What's your favorite equation from chemistry/physics/mathematics?

 

If yours isn't listed' date=' choose other and reply with it![/quote']

 

This equation has the answer to GRAVITY and Cold Fusion

 

theorein

I'm a fan of Henderson-Hesselbach.

[math]{\cal L} = \bar \psi \left( i \gamma^{\mu} \partial_{\mu} -m \right) \psi - \frac{1}{4} F^{\mu \nu}F_{\mu \nu} [/math]

[math]f_j = \sum_{k=0}^{n-1} x_k e^{-{2\pi i \over n} jk }[/math]

[math]\frac{(U+C+I)(10-S)}{20}\times A\times \frac{1}{1-\sin{\frac{F}{10}}}[/math]

 

Any guesses as to what it is?

I like this one too... beauty in simplicity

 

[math]\phi = {\sqrt{5}+1 \over 2}[/math]

This equation has the answer to GRAVITY and Cold Fusion

Sound's fun, do we get to see it?

This equation has the answer to GRAVITY and Cold Fusion

 

theorein

i don't see it

[math]ln(2)=\sum^{\infty}_{k=1}{\frac{(-1)^{k+1}}{k}}[/math]

 

mercator series when x=1.....lovely expression for ln(2)

[math]e^{i\pi} + 1 = 0[/math] wins out for me every time!

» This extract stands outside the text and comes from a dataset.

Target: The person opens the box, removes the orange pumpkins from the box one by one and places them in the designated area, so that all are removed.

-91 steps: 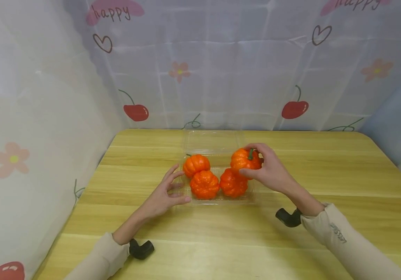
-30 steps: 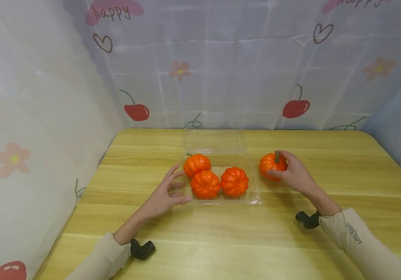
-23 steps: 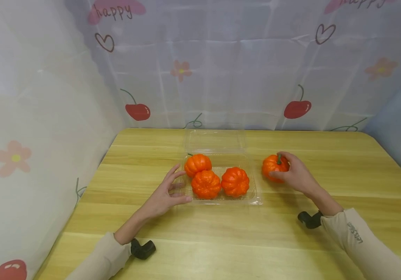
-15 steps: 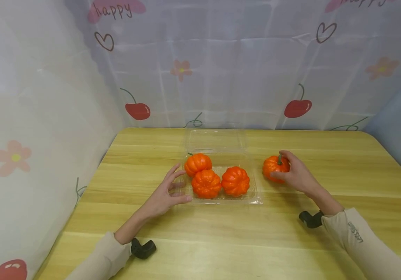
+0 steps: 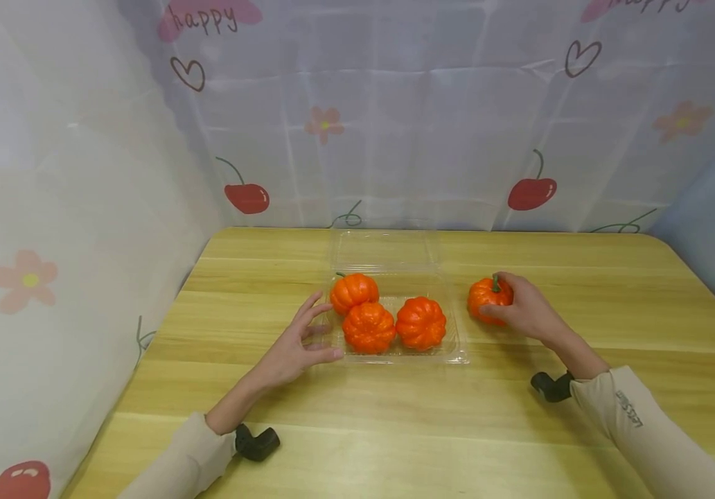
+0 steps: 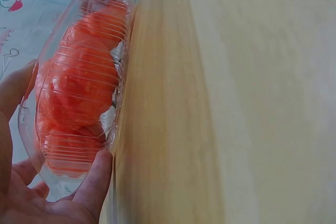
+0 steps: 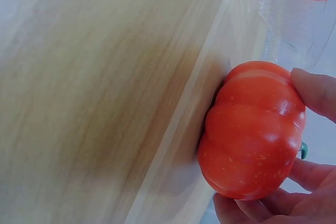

Simply because it lists so many importannt and intresting things in it

 

[math]E=mc^2[/math] Comes in a close second and any of the others could be third depending on my mood

 

Cheers,

 

Ryan Jones

Typo: Integration by parts is:

integral(u dv) = uv - integral(v du)

 

Personally, I like translation of coordinates with Jacobian...

doubleintegral(F(x,y)dy dx) = doubleintegral(F(x(a,b),y(a,b))J((x,y),(a,b))db da)

=Uncool=

Mine is [math]a + b = b + a[/math]

 

Too often we take commutativity for granted!

Uncool, use LaTeX, it's so much more attractive.

 

[math]\int u\cdot dv = uv - \int v \cdot du[/math]

 

[math]\iint f(x,y)\cdot dy\cdot dx = \iint f\Big(x(a,b),y(a,b)\Big)j\Big((x,y),(a,b)\Big)\cdot db \cdot da[/math]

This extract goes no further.